Dummy coding of linear regression, intercept and constraint

Let the following multilevel problem, where we try to predict the credit card balance of individuals $$y_i$$:

$$x_{i 1}= \begin{cases}1 & \text { if } i \text { th person is from the South } \\ 0 & \text { if } i \text { th person is not from the South },\end{cases}$$

and the second should be

$$x_{i 2}= \begin{cases}1 & \text { if } i \text { th person is from the West } \\ 0 & \text { if } i \text { th person is not from the West. }\end{cases}$$

Then both of these variables can be used in the regression equation, in order to obtain the model $$y_i=\beta_0+\beta_1 x_{i 1}+\beta_2 x_{i 2}+\epsilon_i= \begin{cases}\beta_0+\beta_1+\epsilon_i & \text { if } i \text { th person is from the South } \\ \beta_0+\beta_2+\epsilon_i & \text { if } i \text { th person is from the West } \\ \beta_0+\epsilon_i & \text { if } i \text { th person is from the East. }\end{cases}$$

My problem now is to solve by linear regression under the problem that adding the intercept will add a lot of colinearity between the column vectors. One solution is to add one constraint:

$$\beta_0 + \beta_1 + \beta_2 = 0$$

And use restricted least square. But what is the interpretation of adding this constraint ? (Outside of the technical reason) I suppose that we cannot say anymore that $$\beta_0$$ can be interpreted as the average credit card balance for individuals from the east

$$y_i=\beta_0+\beta_1 x_{i 1}+\beta_2 x_{i 2}+\epsilon_i= \begin{cases}-\beta_2+\epsilon_i & \text { if } i \text { th person is from the South } \\ -\beta_1+\epsilon_i & \text { if } i \text { th person is from the West } \\ -\beta_1 - \beta_2+\epsilon_i & \text { if } i \text { th person is from the East. }\end{cases}$$

If you use a single column for each dummy variable, this wouldn't induce collinearity.

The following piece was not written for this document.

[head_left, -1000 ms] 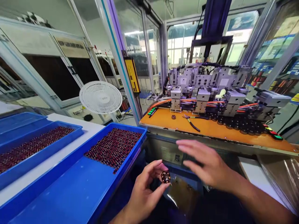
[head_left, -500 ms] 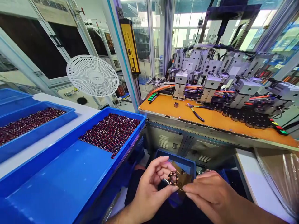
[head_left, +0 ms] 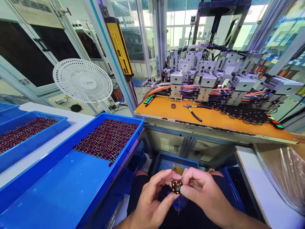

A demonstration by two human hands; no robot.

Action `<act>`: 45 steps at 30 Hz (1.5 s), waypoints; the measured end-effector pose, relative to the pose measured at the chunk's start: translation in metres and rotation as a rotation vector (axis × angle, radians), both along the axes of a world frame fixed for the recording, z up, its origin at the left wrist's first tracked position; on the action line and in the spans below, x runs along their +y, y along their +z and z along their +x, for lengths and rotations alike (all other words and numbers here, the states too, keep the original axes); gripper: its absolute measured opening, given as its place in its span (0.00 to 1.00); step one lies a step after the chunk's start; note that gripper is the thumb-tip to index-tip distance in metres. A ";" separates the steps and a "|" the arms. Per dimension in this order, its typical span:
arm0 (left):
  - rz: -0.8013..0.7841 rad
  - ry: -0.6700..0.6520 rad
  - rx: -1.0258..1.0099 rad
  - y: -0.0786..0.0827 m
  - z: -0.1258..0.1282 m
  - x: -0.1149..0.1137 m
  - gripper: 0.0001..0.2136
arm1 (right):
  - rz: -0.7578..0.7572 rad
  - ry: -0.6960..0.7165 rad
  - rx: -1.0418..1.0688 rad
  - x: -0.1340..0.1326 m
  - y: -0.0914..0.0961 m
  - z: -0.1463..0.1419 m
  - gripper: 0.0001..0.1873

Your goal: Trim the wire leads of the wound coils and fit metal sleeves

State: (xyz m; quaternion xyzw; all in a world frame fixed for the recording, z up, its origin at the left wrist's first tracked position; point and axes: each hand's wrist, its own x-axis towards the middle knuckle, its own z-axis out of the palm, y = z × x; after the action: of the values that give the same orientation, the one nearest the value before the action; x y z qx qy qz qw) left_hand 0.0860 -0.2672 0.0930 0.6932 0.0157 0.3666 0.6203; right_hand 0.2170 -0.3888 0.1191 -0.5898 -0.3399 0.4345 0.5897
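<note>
A small ring-shaped motor stator (head_left: 176, 187) with copper windings is held up above my lap. My left hand (head_left: 156, 197) is closed round its left side, thumb below and fingers above. From the right, the thumb and fingertips of my right hand (head_left: 202, 190) pinch at the stator's edge; whether they also grip a wire end is hidden. A thin loose wire (head_left: 179, 206) hangs down below the stator. Behind the fingers shows a brown plate (head_left: 177, 168) at a blue bin (head_left: 162, 157) on the floor.
A large blue tray (head_left: 47, 190) on the left holds many stators in rows at its far end. On the orange bench (head_left: 162, 111) lie one stator (head_left: 173, 106), cutting pliers (head_left: 193, 113) and several dark round parts (head_left: 247, 116) before a winding machine (head_left: 207, 79). A white fan (head_left: 83, 81) stands left.
My right hand has moved from the wire at the stator's lower right up to its right edge. The wire now hangs below. My view has shifted slightly to the right.
</note>
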 end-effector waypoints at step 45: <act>-0.604 -0.353 0.163 -0.001 0.000 0.001 0.12 | -0.076 0.003 -0.203 -0.010 0.007 0.001 0.17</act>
State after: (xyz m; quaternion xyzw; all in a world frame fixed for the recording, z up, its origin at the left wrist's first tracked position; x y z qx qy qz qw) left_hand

Collinearity arises when for $$n$$ categories you use precisely $$n$$ columns (one-hot way) so that sum of these columns produces a column of ones, which is a multiple of intercept column. In your case there would be combinations like
0 1

Also note that imposing constraint $$\beta_0 + \beta_1 + \beta_2 = 0$$ and substituting for $$\beta_0$$ in the regression formula produces $$y_i = \beta_1(x_{i1} - 1) + \beta_2(x_{i2} - 1) + \epsilon_i$$ which amounts to re-coding categories as 0 and -1 and dropping intercept term.